The report focused much attention on France, which has the largest Jewish community in Europe and has experienced the greatest number of attacks on Jewish targets. Increased security and a "zero tolerance" policy have dramatically reduced these numbers in recent months. Public expressions of solidarity with the Jewish community by President Jacques Chirac and the creation of a commission on anti-Semitism have sought to quell the anxiety that many French Jews have felt.

In this self-examination, however, the EU monitoring center revealed the inadequacies of its current system of monitoring anti-Semitic incidents. Several European countries have no provisions at all for the collection of any hate crime information in general, let alone singling out anti-Semitic incidents.

Thus, all the more important is a companion report based on interviews with Jewish community leaders in eight countries. These views record what Jewish "antennae" pick up today - not only the empirical data of incidents, but also a sense of the public mood and political discourse. They describe a more troubling situation, where considerations of emigration and questions about the future of Jewish communal life are part of the daily conversation.

To its credit, the EU report does address one of the most politically controversial questions: whether anti-Israeli expressions constitute anti-Semitism. It has concluded that when stereotypes of Jews are applied to the Jewish state, the answer is yes. Hence, depictions of Israel as a deceitful force, as a conveyor of international conspiracies, or as acting for base or crooked motives are manifestations of anti-Semitism.

The EU monitoring center inexplicably determined that it is not anti-Semitism if Jews or Jewish institutions are attacked because the perpetrators act out of a dislike of Israel's prime minister or opposition to Israeli policies. There are many civilized ways to express views on Israel, but viewing European Jews as stand-ins for the Israeli government is nothing less than anti-Semitism.
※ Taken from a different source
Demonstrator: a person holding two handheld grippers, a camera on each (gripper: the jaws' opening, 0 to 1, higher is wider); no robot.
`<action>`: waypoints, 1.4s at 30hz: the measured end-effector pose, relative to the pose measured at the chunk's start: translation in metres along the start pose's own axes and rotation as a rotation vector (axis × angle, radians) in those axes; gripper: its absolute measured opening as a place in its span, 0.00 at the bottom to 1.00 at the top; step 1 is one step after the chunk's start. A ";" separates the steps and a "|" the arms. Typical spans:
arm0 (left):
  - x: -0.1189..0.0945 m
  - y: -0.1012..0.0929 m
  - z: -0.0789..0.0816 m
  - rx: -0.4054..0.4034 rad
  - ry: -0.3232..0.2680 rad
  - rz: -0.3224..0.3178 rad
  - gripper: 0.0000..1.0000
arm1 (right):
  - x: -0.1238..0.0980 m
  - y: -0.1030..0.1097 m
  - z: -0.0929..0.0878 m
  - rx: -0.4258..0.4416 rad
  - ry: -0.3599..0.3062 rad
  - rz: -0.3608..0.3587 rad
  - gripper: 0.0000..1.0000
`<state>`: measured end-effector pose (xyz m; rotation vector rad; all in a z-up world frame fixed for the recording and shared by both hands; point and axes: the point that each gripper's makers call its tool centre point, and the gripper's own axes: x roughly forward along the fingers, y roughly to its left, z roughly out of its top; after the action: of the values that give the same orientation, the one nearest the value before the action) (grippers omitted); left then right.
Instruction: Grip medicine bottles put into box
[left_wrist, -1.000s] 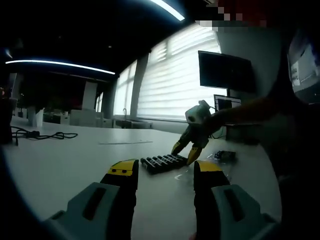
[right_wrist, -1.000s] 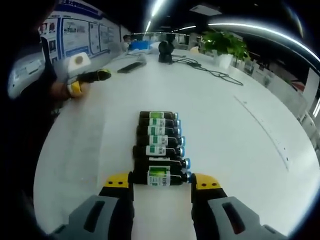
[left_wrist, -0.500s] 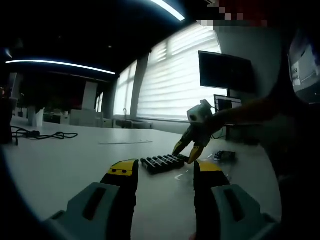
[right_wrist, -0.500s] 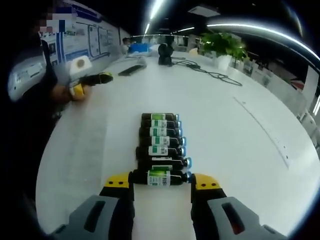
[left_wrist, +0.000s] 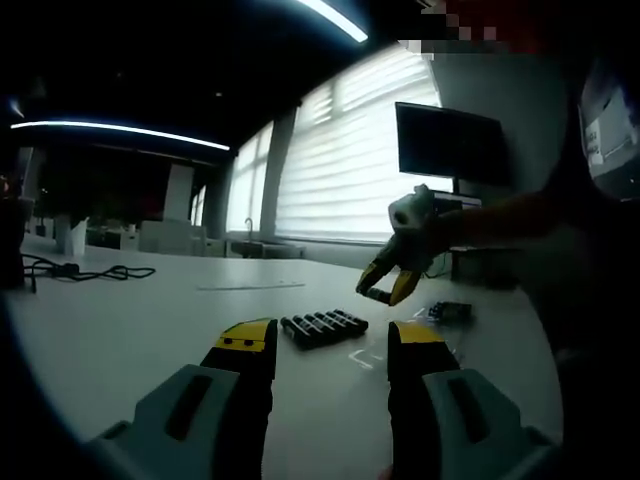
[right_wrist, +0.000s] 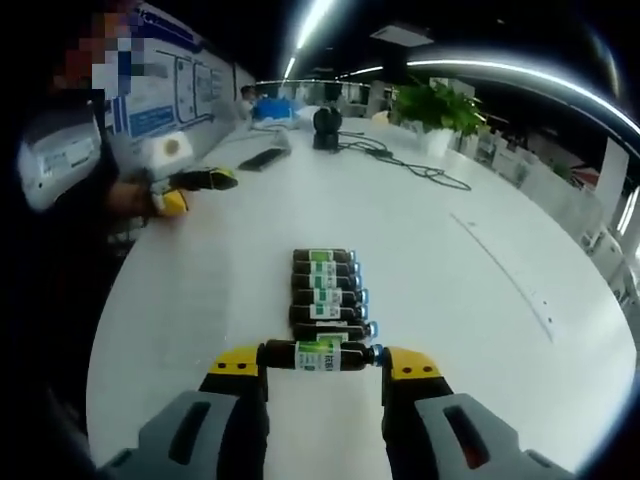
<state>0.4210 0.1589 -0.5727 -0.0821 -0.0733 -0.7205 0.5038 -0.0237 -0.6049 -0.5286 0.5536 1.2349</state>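
In the right gripper view, the right gripper (right_wrist: 322, 364) was clenched on a medicine bottle (right_wrist: 320, 355), a dark bottle with a green and white label, held lying crosswise between the two yellow-tipped jaws. The bottle was lifted a little above the white table (right_wrist: 480, 330) and was apart from the row of remaining bottles (right_wrist: 327, 295), which lay side by side on the table just beyond it, their blue caps all pointing to the right side of the view. Farther away on the left, the left gripper (right_wrist: 195, 185) was seen, held in a person's hand above the table edge. A green plant (right_wrist: 435, 100) and a black cable (right_wrist: 400, 160) were at the far end of the table. In the left gripper view, the left gripper's (left_wrist: 325, 345) own jaws stood released with a wide gap, nothing between them, and the same row of bottles (left_wrist: 322, 326) lay on the table ahead. Above and to the right of this row the right gripper (left_wrist: 392, 285) hung in the air, and the bottle between its tips was too small and dark to see clearly. A dark monitor (left_wrist: 450, 140) hung on the wall behind, beside bright window blinds (left_wrist: 340, 160).
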 end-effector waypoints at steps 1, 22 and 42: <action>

Following the monitoring center's report, the OSCE should recommend the establishment of an office in every country to collect data on anti-Semitic incidents and other hate crimes. Second, the OSCE should recognize that Muslim communities in Europe have become a new source of hostility toward Jews, fueled by anti-Semitic propaganda coming out of the Arab world. And, third, the OSCE should acknowledge that anti-Israeli expressions can themselves constitute a form of anti-Semitism.

Rabbi Andrew Baker is director of international Jewish affairs for the American Jewish Committee and public adviser to the U.S. delegation to the OSCE conference.